Among these, Mihály Varga mentioned that due to Hungary’s rejection of the global minimum tax initially initiated by the Biden administration with a tax rate of 21 percent and later formulated within the framework of the OECD, which was moderated to 15 percent, the United States canceled the double taxation agreement between the two countries that existed for several decades convention.

We are currently working to prepare for the unplanned side effects of a unilateral US move, presumably by US government officials.

– noted the Minister of Finance. He cited FACTA as an example. (This is the abbreviation of the Foreign Account Tax Compliance Act in the USA. In order to promote international tax compliance and mutual data exchange, an agreement was reached between the two countries, on the basis of which Act XIX of 2014 was created – amendment of the so-called FATCA Act and related legislation According to the FATCA Act, from July 1, 2014, all Hungarian financial institutions must use a customer identification system that provides assistance in determining the involvement of customers and applicable tax forms, and they must clarify their existing clients from the point of view of FATCA involvement, and from 2015, they must submit an annual report to the national tax authority about FATCA-affected clients. Ed.)

The other significant dispute between the European Union and the government is the dispute over the rule of law, which has led to the decision to withhold 20 percent of the 37.26 billion forints tied to the partnership agreement in the seven-year budget cycle until the government verifiably fulfills its commitments to the EU , and the EU contribution to the use of 5.81 billion euros of the recovery fund is missing. We are looking forward to an interesting legislative period – noted Mihály Varga. Adding that the government expects that the disputes will be settled, and on November 19, a favorable decision will be made for us on the availability of funds.

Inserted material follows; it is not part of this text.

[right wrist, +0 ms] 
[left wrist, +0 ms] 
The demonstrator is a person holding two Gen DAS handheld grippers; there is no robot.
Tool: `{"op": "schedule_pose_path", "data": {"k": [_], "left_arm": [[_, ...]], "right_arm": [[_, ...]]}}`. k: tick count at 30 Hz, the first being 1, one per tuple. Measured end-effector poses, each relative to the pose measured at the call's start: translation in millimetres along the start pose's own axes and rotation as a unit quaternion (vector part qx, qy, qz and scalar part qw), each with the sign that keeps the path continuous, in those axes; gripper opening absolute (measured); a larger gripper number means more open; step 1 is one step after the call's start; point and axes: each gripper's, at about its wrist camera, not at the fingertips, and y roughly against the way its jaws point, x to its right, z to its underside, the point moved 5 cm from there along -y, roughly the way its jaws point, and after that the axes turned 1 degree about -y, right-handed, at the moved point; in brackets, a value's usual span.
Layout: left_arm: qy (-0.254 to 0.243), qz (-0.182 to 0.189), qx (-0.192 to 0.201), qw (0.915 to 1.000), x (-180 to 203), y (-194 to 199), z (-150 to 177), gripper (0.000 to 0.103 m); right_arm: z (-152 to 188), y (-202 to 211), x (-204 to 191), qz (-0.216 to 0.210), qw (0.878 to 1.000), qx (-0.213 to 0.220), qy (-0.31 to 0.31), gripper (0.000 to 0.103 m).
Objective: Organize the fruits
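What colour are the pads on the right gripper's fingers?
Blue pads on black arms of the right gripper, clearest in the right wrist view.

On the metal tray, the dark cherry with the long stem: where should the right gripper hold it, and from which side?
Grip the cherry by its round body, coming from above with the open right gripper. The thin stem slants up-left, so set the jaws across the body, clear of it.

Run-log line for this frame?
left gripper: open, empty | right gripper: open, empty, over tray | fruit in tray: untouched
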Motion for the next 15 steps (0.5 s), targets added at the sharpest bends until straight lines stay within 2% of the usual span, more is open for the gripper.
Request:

According to Mihály Varga, there are two serious vulnerabilities to be reckoned with in Europe in the next period: food production and the price of energy carriers. Since the country has a strong agriculture and food industry, it represents a smaller risk in our case, and according to the minister, they are confident that we can also influence prices. Dealing with energy dependence is more difficult, the rise in prices this year caused an abnormal situation, as no business can prepare for a tenfold increase in the price of a product. According to the Minister of Finance, the development of current account balances in all of Europe is beginning to take a dangerous course, which will be completely tipped by energy bills. Compared to 2019, it also increased significantly in Hungary:

  • 5059 billion instead of 570 billion forints for natural gas,
  • 1,479 billion instead of 1,008 billion forints for crude oil,
  • while for electricity instead of HUF 201 billion, HUF 1,559 billion will have to be paid, according to the PM’s estimate.

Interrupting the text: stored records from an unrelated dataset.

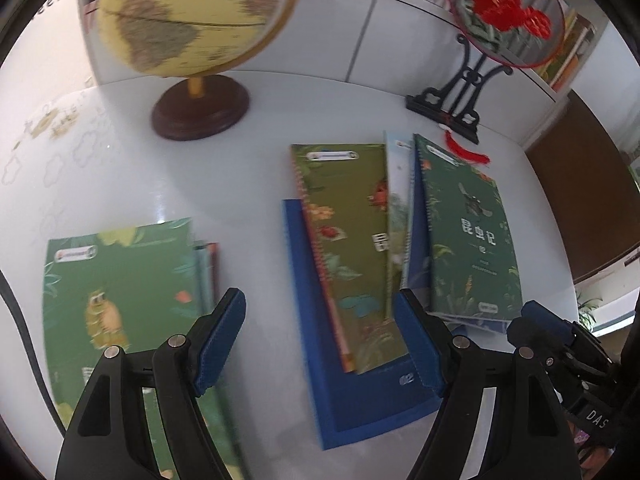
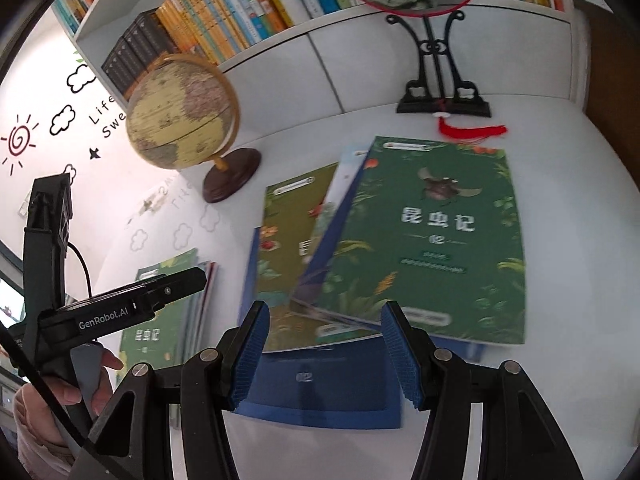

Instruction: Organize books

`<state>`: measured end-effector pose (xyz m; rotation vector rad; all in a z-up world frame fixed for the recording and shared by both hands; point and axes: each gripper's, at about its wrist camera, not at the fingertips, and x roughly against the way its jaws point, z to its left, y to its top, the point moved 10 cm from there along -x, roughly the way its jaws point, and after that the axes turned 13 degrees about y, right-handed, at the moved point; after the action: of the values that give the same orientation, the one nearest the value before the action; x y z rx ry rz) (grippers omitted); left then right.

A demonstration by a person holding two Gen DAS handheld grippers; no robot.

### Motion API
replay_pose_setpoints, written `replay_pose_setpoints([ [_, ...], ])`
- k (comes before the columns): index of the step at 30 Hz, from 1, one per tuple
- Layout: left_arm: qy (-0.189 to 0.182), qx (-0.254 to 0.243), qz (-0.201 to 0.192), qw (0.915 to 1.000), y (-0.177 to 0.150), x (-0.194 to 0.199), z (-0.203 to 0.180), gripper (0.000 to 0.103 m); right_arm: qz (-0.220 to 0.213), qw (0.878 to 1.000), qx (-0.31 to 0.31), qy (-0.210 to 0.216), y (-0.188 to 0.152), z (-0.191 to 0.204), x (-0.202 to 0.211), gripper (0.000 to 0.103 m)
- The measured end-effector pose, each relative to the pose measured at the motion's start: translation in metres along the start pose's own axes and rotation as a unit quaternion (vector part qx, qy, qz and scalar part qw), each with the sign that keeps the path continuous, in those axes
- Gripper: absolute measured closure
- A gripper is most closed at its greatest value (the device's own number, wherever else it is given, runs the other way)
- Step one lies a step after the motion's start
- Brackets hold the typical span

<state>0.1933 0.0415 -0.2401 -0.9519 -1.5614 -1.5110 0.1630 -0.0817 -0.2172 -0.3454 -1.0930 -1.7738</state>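
A loose heap of books lies mid-table: an olive-green spiral book (image 1: 344,248), a pale book (image 1: 400,200) and a dark green beetle-cover book (image 1: 468,232), all on a flat blue book (image 1: 360,392). A second pile, topped by a green owl-cover book (image 1: 120,300), lies at the left. My left gripper (image 1: 320,344) hovers open above the gap between pile and heap, its pads holding nothing. My right gripper (image 2: 326,352) hovers open over the blue book (image 2: 320,396), just short of the beetle book (image 2: 432,240) and olive book (image 2: 292,240). The left pile (image 2: 168,300) lies partly behind the left tool.
A globe (image 1: 192,20) on a dark wooden base stands at the back left. A round red-flower fan on a black stand (image 2: 440,80) with a red tassel (image 2: 472,132) stands at the back right. A filled bookshelf (image 2: 240,12) rises behind. A hand (image 2: 80,384) holds the left tool.
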Motion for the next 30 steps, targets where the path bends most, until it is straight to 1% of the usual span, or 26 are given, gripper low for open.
replay_pose_setpoints([
  [7,-0.014,-0.024,-0.003,0.9996,0.007,-0.009,-0.038,0.028,0.001,1.0,-0.002,-0.003,0.007,-0.023,0.005,0.047],
  [12,-0.024,-0.036,-0.004,0.9991,0.014,-0.017,-0.065,0.028,-0.011,1.0,-0.005,-0.016,0.013,-0.044,0.011,0.047],
  [20,-0.061,-0.047,-0.003,0.997,0.02,-0.037,-0.106,0.028,-0.066,0.996,-0.018,-0.062,0.025,-0.089,0.028,0.047],
  [24,-0.074,-0.056,0.003,0.9957,0.017,-0.047,-0.122,0.028,-0.077,0.994,-0.059,-0.055,0.023,-0.113,0.025,0.047],
  [26,-0.082,-0.058,-0.003,0.995,0.017,-0.049,-0.128,0.028,-0.079,0.993,-0.074,-0.052,0.021,-0.122,0.022,0.047],
  [28,-0.079,-0.059,-0.013,0.995,0.018,-0.05,-0.13,0.028,-0.08,0.992,-0.09,-0.043,0.02,-0.128,0.018,0.047],
  [30,-0.074,-0.059,-0.009,0.9955,0.018,-0.055,-0.13,0.028,-0.087,0.99,-0.1,-0.037,0.019,-0.133,0.016,0.047],
])
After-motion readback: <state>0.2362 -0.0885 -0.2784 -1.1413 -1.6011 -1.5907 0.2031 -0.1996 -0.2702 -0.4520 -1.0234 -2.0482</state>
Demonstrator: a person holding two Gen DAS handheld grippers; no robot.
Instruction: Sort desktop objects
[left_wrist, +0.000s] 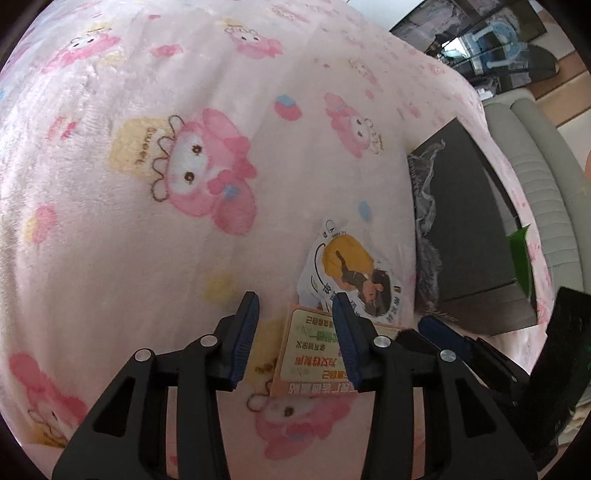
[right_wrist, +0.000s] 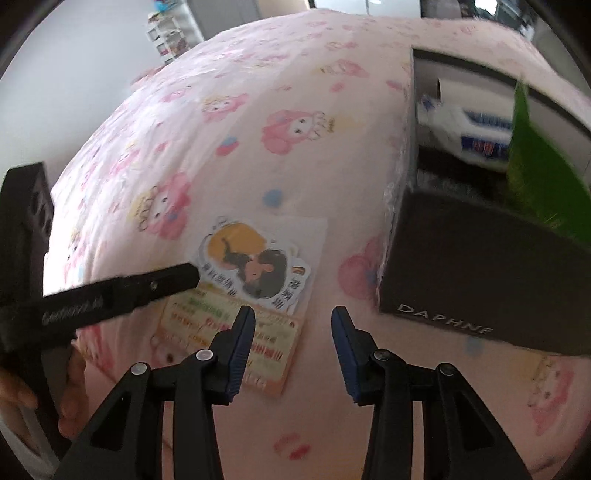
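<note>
Left claw (left_wrist: 295, 314) fills the bottom of our left wrist view: jaws partly apart, nothing gripped, blue pads (left_wrist: 246, 332) clear of everything. Under it lies the orange card (left_wrist: 314, 350) with green and red print, flat on the pink cartoon blanket (left_wrist: 147, 166); the card's far edge sits between the jaw tips, below them, no contact that we can see. Touching that card's far edge and overlapping it is the sticker sheet (left_wrist: 354, 273), a figure in yellow with dark hair, also flat.

Right claw (right_wrist: 293, 317) likewise partly open and empty, hovering just right of the orange card (right_wrist: 229, 332); its left pad overlaps the card's right edge in our view, contact unclear. Sticker sheet (right_wrist: 255, 258) lies beyond the card. The left claw's black finger (right_wrist: 122, 291) reaches in over the card's left part.

Right of the card, near but apart: the black box (right_wrist: 480, 280) marked DAPHNE, open-topped. Inside we see a white bottle (right_wrist: 465, 129) with blue label lying down, blurred, and a green sheet (right_wrist: 535, 177) standing at the box's right side. Same box (left_wrist: 476, 236) shows in the left view.
</note>
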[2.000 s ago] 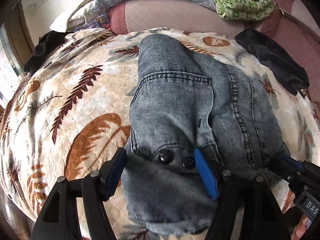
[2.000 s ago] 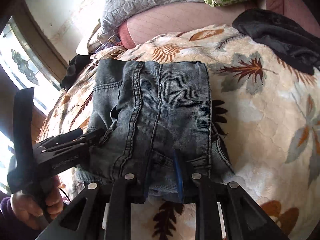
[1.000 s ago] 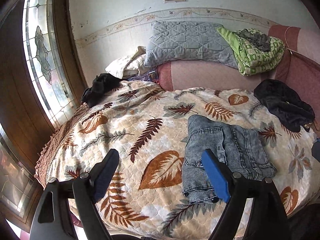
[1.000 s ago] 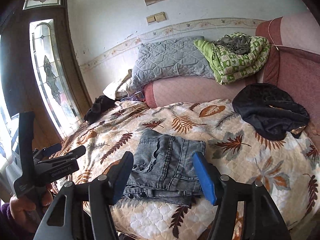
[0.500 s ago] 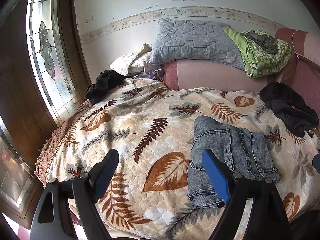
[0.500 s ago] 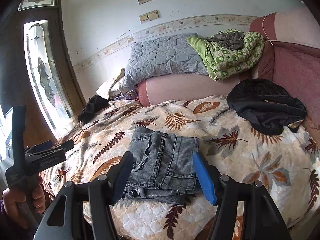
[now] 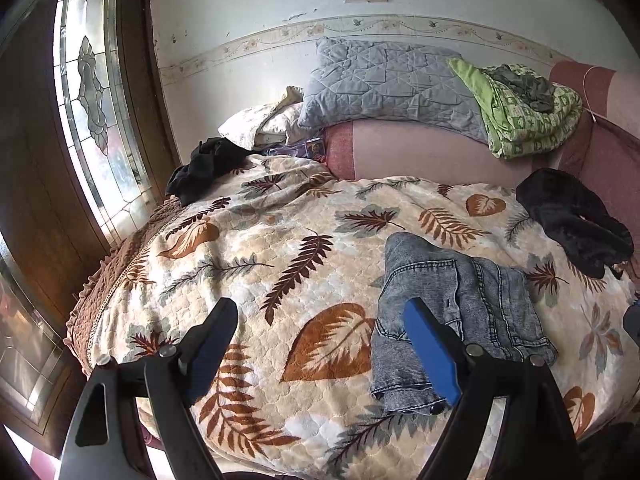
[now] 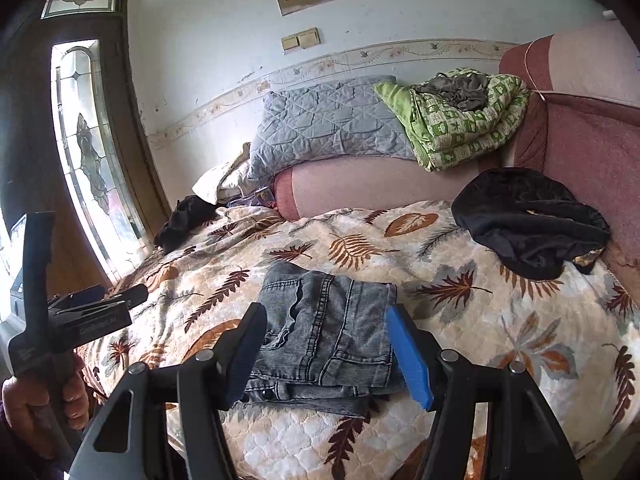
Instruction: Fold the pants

They do not expect energy to be much cheaper, which is why any energy efficiency investment and energy saving opportunity will be emphasized in the next period. Here he mentioned that while in Austria the proportion of insulated family houses is 80 percent, in Hungary it is only 20 percent. He noted that cheap energy did not encourage anyone to save. However, he did not mention any new measures beyond the residential and corporate support programs announced so far. However, he later mentioned that the Paks expansion will be a key element of medium-term energy efficiency and energy security, according to the government’s point of view.

In addition to increasing energy efficiency, encouraging household savings also reduces the pressure on consumer prices, which is why the government will soon announce a decision on new government bonds, said Mihály Varga. Meanwhile, in his presentation, he flashed a graph made on the basis of PM calculations related to the development of inflation, from which it can be read that

this year, inflation may be above 20 percent at the end of the year, which may peak at 22 percent in the first quarter of 2023, but will only begin to decrease significantly sometime in the middle of the year.

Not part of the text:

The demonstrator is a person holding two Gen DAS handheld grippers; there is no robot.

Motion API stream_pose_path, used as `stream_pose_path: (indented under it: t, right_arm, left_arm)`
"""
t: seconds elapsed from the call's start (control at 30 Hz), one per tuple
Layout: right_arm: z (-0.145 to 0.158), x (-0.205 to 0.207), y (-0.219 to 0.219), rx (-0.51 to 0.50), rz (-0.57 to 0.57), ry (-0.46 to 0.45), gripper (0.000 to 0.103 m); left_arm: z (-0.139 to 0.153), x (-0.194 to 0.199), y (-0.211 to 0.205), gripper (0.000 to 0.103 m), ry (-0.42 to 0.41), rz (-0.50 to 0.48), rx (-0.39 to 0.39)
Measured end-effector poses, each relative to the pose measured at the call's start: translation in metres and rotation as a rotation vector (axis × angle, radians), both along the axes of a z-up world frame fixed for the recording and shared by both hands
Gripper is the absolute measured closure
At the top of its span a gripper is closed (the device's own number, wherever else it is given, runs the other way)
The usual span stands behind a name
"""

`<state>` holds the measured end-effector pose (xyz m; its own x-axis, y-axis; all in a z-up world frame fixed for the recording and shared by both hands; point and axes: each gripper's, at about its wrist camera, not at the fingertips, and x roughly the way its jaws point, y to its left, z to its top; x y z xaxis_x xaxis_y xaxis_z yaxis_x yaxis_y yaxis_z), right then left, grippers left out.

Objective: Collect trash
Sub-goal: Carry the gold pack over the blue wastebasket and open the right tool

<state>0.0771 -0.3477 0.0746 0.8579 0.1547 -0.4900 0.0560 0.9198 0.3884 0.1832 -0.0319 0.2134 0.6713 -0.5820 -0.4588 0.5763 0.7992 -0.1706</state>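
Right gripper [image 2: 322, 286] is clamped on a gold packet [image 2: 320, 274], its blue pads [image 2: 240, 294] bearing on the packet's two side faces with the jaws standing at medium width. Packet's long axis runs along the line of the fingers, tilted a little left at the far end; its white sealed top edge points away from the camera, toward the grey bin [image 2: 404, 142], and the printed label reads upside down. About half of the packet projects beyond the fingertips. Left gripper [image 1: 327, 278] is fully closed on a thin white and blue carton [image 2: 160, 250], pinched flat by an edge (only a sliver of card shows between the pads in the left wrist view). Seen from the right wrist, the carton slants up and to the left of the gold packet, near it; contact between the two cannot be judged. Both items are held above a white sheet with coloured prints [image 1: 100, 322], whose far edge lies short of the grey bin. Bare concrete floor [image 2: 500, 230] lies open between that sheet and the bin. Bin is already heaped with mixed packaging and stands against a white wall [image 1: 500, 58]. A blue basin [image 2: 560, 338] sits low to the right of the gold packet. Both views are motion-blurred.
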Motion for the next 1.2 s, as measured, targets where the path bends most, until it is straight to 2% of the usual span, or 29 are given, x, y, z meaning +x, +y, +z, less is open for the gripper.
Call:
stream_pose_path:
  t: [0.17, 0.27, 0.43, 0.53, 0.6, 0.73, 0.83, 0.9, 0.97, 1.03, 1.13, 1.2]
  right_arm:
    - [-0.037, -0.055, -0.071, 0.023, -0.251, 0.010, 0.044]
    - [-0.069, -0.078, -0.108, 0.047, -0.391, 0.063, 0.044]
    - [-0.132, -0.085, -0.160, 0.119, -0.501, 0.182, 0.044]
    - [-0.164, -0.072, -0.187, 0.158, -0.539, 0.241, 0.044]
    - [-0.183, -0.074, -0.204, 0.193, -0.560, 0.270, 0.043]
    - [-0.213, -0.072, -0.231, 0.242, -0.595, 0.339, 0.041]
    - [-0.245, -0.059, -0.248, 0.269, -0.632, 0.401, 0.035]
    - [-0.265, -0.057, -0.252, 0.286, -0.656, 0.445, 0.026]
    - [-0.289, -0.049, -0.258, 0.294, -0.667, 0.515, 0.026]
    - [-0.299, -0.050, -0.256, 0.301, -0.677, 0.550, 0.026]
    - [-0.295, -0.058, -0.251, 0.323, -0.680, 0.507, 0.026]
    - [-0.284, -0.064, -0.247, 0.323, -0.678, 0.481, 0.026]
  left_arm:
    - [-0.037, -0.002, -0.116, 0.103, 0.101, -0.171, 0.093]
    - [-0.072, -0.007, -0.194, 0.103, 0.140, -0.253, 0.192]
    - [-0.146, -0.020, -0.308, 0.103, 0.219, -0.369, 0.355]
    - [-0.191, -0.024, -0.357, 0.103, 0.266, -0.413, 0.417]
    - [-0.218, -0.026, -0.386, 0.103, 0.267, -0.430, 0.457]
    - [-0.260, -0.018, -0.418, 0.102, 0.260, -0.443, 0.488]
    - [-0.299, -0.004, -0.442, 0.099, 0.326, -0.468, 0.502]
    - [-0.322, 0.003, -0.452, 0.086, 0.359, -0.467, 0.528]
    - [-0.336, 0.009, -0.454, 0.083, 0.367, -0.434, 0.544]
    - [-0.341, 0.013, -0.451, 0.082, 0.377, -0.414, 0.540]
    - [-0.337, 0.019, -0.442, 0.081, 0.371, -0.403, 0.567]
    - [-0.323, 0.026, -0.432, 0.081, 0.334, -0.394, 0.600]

Speaking about the development of the public budget deficit, Mihály Varga said that the government is still planning a 4.9 percent deficit by the end of the year, and is sticking to it, regardless of the fact that due to negotiations with Eurostat, the compensation for the additional 740 billion cubic meters of natural gas – which is otherwise covered by a syndicated bank loan cabinet – must still be included in the deficit.

Therefore, in EU statistics, the 2022 public budget deficit as a percentage of GDP will be 6.1 percent.

Although according to the government’s point of view, this is included in the balance sheet as an asset.

It is clear that the 2023 budget must be touched upon at the end of the year, because when it was adopted, the government expected a completely different inflation trajectory, and it is difficult to plan for growth for that year, Mihály Varga stated. Adding that it is also necessary to correct the current balance of payments. According to his words, the government expects that the whole of 2023 will be a difficult period.

This was made understandable by the graph he showed, as it clearly showed that the economy will be in recession in the first three quarters, and growth is expected only in the last quarter.

He also reported that, according to the government’s expectation, the deficit of the public finances may fall below 3 percent after 2024 at the earliest. And only then does he see an opportunity for another multi-year tax reduction cycle to begin.

The close cooperation of fiscal and monetary policy remains a priority – stressed Mihály Varga in conclusion. Adding that he hopes that, thanks to this, the Hungarian economic policy can be navigated back to a state of balance after a very difficult year and a half.

(Cover photo: Mihály Varga on December 22, 2020. Photo: Attila Trenka / Index)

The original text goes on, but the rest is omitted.